— REQUIRED WORK —
From the records that follow, copy every line in which "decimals" appears.

— SOURCE DATA —

============

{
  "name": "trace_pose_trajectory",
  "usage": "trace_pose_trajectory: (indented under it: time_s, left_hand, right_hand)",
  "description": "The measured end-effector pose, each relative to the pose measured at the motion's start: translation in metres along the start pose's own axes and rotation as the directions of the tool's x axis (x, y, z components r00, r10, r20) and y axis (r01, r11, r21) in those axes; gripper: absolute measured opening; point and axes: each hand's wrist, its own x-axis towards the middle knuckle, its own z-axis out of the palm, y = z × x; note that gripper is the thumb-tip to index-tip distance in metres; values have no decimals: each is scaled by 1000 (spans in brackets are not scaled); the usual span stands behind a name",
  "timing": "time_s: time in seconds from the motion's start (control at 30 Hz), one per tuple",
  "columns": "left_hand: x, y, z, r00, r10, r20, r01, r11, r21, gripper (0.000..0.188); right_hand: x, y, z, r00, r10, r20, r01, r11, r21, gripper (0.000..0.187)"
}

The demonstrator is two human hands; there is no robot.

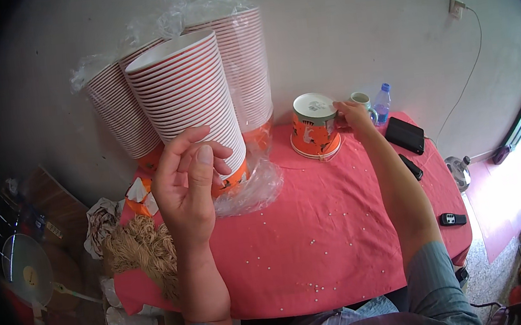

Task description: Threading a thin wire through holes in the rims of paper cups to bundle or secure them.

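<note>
An orange and green paper bucket [315, 128] stands upside down on the red tablecloth, its white base up and a thin cord around its lower rim. At its upper right side, my right hand [352, 116] grips the edge with bent fingers; part of the grip is hidden. My left hand [188, 186] is raised with loosely curled, parted fingers, and nothing shows in it. Behind it leans a tall nested stack of white-rimmed paper buckets [186, 88]. More stacks [244, 69] in clear plastic stand at the back.
A bundle of beige cords [140, 248] lies at the table's left. A mug [360, 97], a plastic bottle [382, 104], a black case [405, 135] and a small black remote [452, 219] are at the right. Small white bits dot the red tablecloth [269, 244].
</note>
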Motion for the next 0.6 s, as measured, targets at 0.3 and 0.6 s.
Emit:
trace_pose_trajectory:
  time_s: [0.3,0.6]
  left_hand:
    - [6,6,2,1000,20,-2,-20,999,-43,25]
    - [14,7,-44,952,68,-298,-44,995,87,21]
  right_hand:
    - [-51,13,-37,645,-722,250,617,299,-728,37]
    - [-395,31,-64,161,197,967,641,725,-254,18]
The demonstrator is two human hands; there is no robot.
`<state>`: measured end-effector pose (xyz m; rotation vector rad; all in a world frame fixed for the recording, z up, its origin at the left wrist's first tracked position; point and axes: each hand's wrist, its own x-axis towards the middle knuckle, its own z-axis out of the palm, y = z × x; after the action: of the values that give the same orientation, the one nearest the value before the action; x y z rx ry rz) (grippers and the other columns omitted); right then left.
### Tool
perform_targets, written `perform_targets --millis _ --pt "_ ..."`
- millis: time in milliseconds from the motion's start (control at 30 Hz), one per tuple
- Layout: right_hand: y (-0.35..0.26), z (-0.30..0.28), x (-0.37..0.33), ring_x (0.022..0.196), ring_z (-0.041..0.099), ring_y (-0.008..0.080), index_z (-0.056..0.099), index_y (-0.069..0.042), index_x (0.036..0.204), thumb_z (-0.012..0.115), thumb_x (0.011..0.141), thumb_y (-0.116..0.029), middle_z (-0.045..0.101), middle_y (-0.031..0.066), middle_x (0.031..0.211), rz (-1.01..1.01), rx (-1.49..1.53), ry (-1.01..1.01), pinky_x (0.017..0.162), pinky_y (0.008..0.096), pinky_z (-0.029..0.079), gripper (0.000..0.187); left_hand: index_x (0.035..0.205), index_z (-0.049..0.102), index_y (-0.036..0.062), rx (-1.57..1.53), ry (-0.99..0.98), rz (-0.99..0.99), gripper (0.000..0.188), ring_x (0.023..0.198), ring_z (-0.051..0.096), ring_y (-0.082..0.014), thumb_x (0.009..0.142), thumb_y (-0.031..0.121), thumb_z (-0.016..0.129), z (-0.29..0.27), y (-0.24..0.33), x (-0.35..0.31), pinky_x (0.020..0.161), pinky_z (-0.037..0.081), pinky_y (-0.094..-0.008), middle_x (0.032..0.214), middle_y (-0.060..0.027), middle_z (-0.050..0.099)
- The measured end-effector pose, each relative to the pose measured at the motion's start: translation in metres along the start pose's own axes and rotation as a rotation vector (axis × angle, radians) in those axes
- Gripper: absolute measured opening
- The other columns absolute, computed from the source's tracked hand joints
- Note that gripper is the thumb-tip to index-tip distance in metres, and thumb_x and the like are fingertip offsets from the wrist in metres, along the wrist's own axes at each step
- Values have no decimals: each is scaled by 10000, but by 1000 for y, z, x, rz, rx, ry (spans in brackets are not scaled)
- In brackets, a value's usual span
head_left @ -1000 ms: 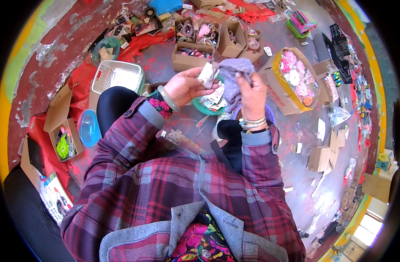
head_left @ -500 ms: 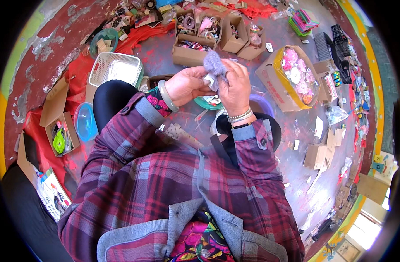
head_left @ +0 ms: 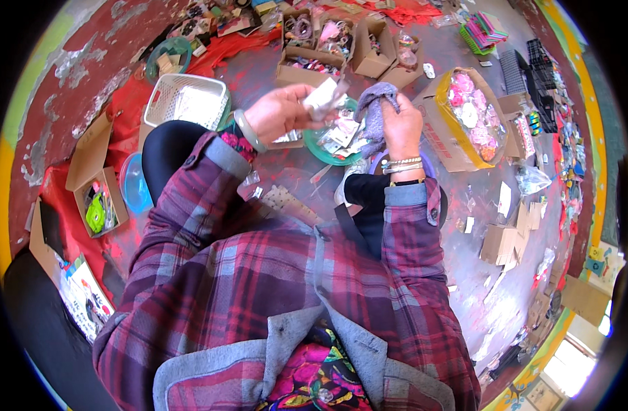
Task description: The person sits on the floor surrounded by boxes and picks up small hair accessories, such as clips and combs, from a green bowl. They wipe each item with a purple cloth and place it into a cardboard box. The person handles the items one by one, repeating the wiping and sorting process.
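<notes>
My left hand (head_left: pixel 278 116) is closed on a small white card (head_left: pixel 322 94) with what looks like a clear wrapper, slightly blurred. To its right, my right hand (head_left: pixel 403 129) grips a fuzzy grey-purple fabric band (head_left: pixel 374 113), which curls over and hangs down beside the fingers. The two hands are apart, with a gap between the card and the band. Under that gap sits a green basin (head_left: pixel 316 148) holding white cards and wrappers. A purple basin (head_left: pixel 430 166) shows partly below my right hand and wrist; its contents are mostly hidden.
Cardboard boxes of small accessories (head_left: pixel 303 75) stand ahead. A taped carton (head_left: pixel 445 130) of pink and white flower-like pieces is at right. To the left are a white basket (head_left: pixel 151 109), a blue tub (head_left: pixel 133 183) and an open box (head_left: pixel 88 171). Cardboard scraps (head_left: pixel 503 241) litter the right floor.
My hands have moved apart. The fuzzy band went right and lower with my right hand, while the white card came away from it in my left hand.
</notes>
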<state>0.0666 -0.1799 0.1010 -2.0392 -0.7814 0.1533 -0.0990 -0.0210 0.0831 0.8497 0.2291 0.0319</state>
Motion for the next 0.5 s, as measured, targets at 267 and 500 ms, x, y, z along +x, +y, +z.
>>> perform_targets --millis 267,500 --pt "-2 7 -5 566 556 192 594 -26 878 569 752 -170 577 151 660 -40 45 -58 574 292 433 193 960 580 -7 899 643 -88 207 780 571 -154 764 16 518 -141 -35 -3 724 456 -256 878 -70 608" --pt "-11 12 -3 569 520 129 590 -18 871 570 752 -152 567 129 644 -48 67 -113 572 272 423 181 902 634 34 1110 665 -506 238 704 577 -174 682 -7 553 -208 -116 4 650 457 -287 804 -84 627"
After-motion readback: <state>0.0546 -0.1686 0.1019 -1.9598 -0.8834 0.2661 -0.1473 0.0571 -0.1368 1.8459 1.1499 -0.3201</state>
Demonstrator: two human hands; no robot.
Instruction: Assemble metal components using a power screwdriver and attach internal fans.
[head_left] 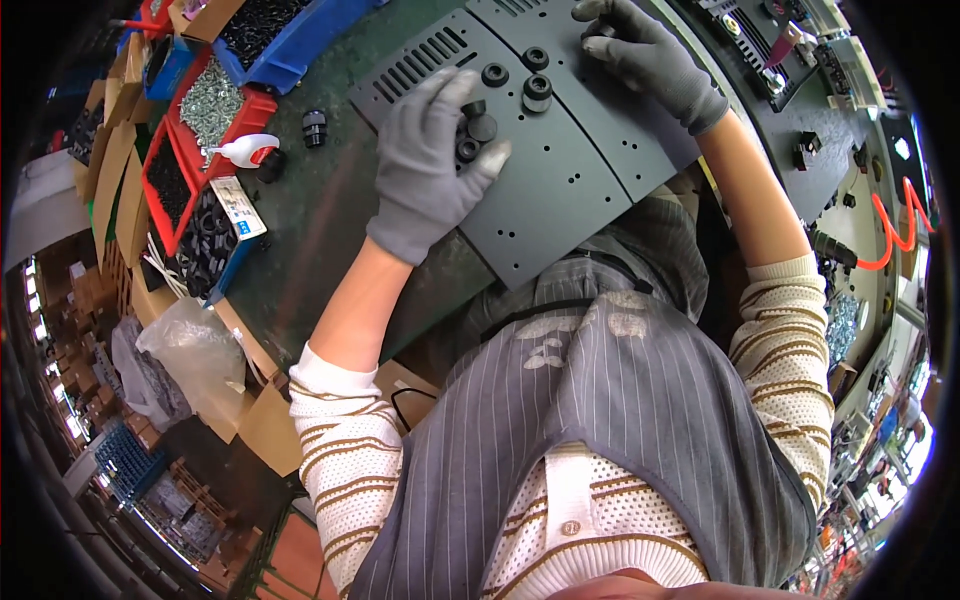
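Two red bins [250,114] of small hardware at 10 o'clock, white-and-red bottle [243,151] just beside; left hand [425,150] at 11, half-open, cupped round black parts [482,127] on dark grey panels [545,190] at 12; three black rings [537,96] loose at 12 too; right hand [645,62] at 1, fingers curled, can't tell if gripping anything

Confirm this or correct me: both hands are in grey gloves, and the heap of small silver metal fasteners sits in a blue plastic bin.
Wrong on the bin's colour: the head view shows the small silver metal fasteners in a red plastic bin. The left hand and right hand are indeed grey-gloved.
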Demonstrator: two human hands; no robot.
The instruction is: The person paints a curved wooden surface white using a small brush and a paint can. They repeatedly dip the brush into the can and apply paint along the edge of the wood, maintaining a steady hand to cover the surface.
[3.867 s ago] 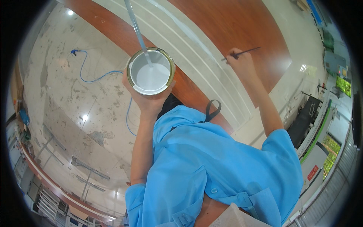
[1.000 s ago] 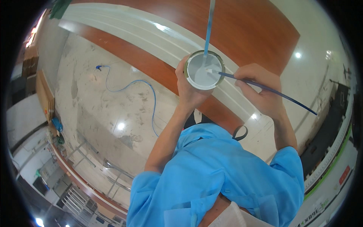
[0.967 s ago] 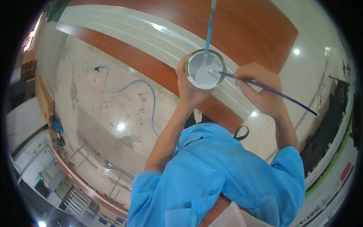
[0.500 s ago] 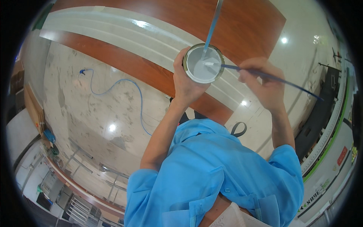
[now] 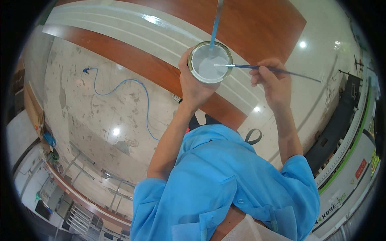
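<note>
Tin (image 5: 206, 81) of pale liquid (image 5: 207, 71), mouth up, likely against spills; left hand (image 5: 197, 89) has fingers spread wide, wrapped round it. Right hand (image 5: 275, 80) fingers pinch thin brush (image 5: 244, 66) near-level, bristles inside tin mouth. Bluish strip (image 5: 216, 22) stands in tin. Beyond: brown panel (image 5: 261, 28); blue hose (image 5: 147, 100) on floor (image 5: 80, 132).

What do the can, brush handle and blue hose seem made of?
Can: probably metal, given its gold-toned sheen. Brush handle: even, dark blue, smooth-looking; painted wood or plastic, I can't tell. Hose: likely smooth plastic or rubber, from its loose curves.
</note>
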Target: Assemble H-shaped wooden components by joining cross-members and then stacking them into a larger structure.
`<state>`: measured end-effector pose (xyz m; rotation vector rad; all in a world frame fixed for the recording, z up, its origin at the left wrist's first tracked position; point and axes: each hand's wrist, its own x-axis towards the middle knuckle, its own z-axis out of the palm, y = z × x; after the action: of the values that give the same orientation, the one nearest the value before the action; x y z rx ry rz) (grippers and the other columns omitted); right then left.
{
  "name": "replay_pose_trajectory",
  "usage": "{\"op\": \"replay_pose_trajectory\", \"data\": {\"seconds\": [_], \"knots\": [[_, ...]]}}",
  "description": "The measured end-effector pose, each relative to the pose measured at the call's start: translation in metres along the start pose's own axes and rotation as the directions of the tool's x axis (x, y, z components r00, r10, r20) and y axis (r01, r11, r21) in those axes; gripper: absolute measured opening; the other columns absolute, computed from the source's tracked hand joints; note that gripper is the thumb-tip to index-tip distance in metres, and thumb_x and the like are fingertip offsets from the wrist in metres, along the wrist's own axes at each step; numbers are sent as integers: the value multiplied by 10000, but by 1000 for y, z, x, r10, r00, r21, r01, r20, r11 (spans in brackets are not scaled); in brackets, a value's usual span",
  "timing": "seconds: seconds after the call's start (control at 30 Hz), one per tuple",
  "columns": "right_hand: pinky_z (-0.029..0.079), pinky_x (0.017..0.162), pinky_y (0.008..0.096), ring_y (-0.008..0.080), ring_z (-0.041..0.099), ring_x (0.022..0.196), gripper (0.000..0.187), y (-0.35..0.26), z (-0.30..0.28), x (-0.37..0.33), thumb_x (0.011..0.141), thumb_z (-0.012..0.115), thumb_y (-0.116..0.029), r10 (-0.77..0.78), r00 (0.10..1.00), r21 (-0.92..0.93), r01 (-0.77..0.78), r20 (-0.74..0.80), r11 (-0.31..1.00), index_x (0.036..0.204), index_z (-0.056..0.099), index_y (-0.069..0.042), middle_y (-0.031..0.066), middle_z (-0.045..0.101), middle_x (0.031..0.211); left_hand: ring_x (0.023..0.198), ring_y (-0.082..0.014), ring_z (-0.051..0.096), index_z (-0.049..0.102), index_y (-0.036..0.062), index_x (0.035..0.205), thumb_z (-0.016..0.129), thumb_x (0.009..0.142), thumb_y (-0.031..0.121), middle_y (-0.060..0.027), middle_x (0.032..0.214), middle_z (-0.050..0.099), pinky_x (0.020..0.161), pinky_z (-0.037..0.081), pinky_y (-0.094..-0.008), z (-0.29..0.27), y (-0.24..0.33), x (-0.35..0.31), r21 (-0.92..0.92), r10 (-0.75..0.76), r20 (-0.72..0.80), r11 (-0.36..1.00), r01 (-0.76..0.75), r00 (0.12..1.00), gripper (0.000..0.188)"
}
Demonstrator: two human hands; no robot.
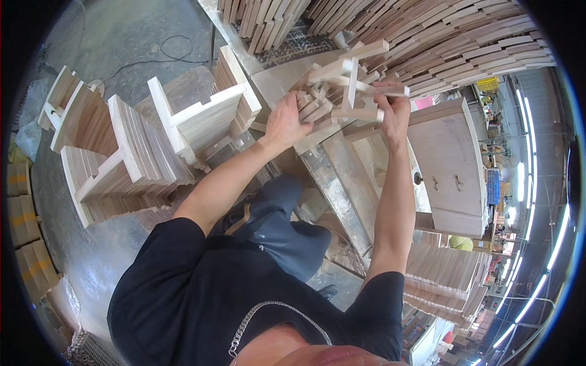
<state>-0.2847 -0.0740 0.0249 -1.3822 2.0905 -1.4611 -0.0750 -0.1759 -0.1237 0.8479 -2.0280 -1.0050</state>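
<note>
My left hand (285, 125) is closed against a cluster of short pale wooden blocks (316, 108) on the workbench. My right hand (394, 113) grips one side of a light wooden frame (352, 82) made of several joined bars. This frame is tilted above the bench, just right of the blocks, and slightly blurred. Its far end overlaps other wood pieces, so I cannot tell which bars belong to it. The fingertips of my left hand are partly hidden behind the blocks.
Stacks of H-shaped wooden parts (128, 146) stand on the floor at left. Long rows of wood strips (452, 49) fill the back. A pale wooden panel (448, 165) stands at right, above stacked boards (448, 271). A black cable (177, 55) lies on the floor.
</note>
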Motion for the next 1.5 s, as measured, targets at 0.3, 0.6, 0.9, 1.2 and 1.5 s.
{"op": "replay_pose_trajectory", "data": {"seconds": [0.3, 0.6, 0.9, 1.2, 1.5], "knots": [[496, 764, 298, 124, 613, 841, 189, 10, 3, 10, 923, 691, -110, 10, 998, -242, 3, 55, 970, 1082, 681, -9, 35, 686, 936, 1154, -423, 588, 468, -29, 1270, 846, 721, 219, -243, 1200, 592, 974, 508, -485, 3, 0, 1, -20, 21, -4, 1000, -21, 1000, 711], [556, 763, 403, 285, 747, 818, 332, 31, 14, 19, 870, 732, -275, 208, 968, -629, -77, 138, 773, 1043, 723, 9, 204, 751, 916, 1247, -454, 534, 390, -99, 1379, 912, 701, 281, -314, 1317, 519, 1067, 456, -477, -2, 1, -6, -94, -39, 12, 995, 40, 999, 936], [537, 683, 364, 241, 701, 700, 372, -20, 24, 5, 989, 692, -329, -8, 999, -462, 21, 31, 887, 1094, 689, 27, 166, 719, 799, 1301, -464, 442, 311, -84, 1430, 959, 641, 346, -294, 1369, 425, 1127, 395, -499, -11, 19, -18, -119, 0, -6, 993, -1, 1000, 1107], [539, 719, 420, 350, 723, 770, 421, 9, 17, 9, 958, 710, -352, 26, 996, -504, 23, 90, 863, 1059, 684, 56, 224, 725, 828, 1262, -454, 465, 335, -87, 1401, 955, 646, 425, -288, 1326, 431, 1097, 426, -489, -3, 17, -11, -54, -6, -31, 999, 4, 999, 1103], [505, 859, 551, 532, 670, 949, 626, 32, 34, 4, 1072, 443, -463, 260, 964, -312, -262, -48, 913, 1002, 690, 108, 348, 694, 917, 1237, -442, 476, 331, -93, 1410, 939, 654, 482, -267, 1314, 435, 1084, 434, -496, 0, 21, -18, -8, 13, -86, 1000, -14, 996, 1127]]}}
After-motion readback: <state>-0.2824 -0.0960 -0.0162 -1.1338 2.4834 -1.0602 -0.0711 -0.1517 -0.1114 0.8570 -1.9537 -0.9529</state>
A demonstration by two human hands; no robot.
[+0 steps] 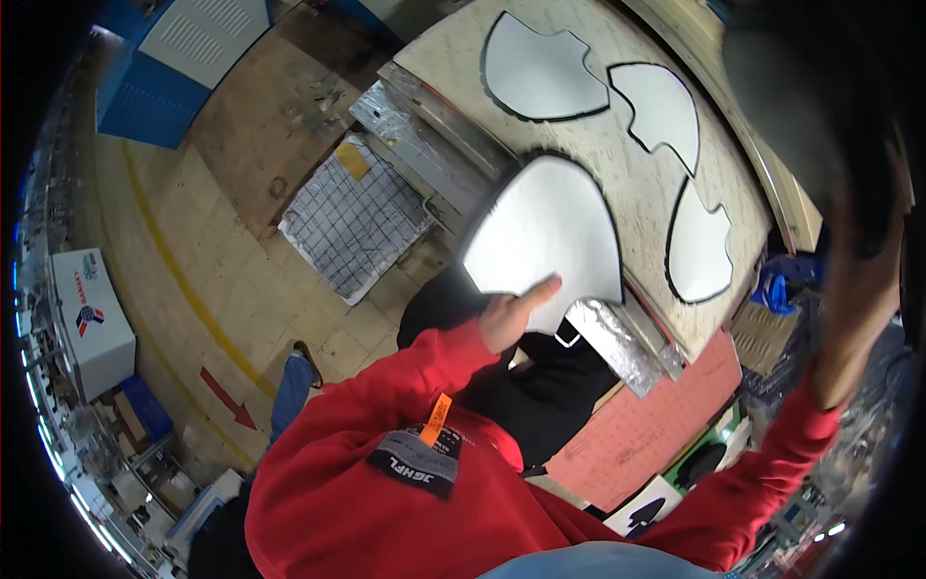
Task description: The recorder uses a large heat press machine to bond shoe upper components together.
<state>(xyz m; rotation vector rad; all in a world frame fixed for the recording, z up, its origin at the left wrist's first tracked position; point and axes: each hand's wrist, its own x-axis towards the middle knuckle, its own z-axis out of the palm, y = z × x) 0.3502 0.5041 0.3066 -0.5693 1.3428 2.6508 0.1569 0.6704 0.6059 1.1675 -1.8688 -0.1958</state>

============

— EXERCISE RESULT —
  "description": "The measured end-effector pose, each relative to the pose measured at the motion's start: translation in metres along the start pose's own axes and rotation as the directions of the tool's x axis (x, y, z components r00, r10, r20) and y axis (r01, r11, r21) in those axes; gripper: absolute measured opening; point and axes: each hand's wrist, its own x-axis towards the middle knuckle, its own z-axis out of the palm, y = z × x; note that gripper is the thumb-tip to index-tip distance in metres; values have no decimals: each is scaled by 1000 (spans in brackets are not scaled); the usual span stands behind a name",
- Values have no decimals: each is scaled by 10000, but by 1000 for y, z, x, rz, rx, ry (spans in brackets are not scaled)

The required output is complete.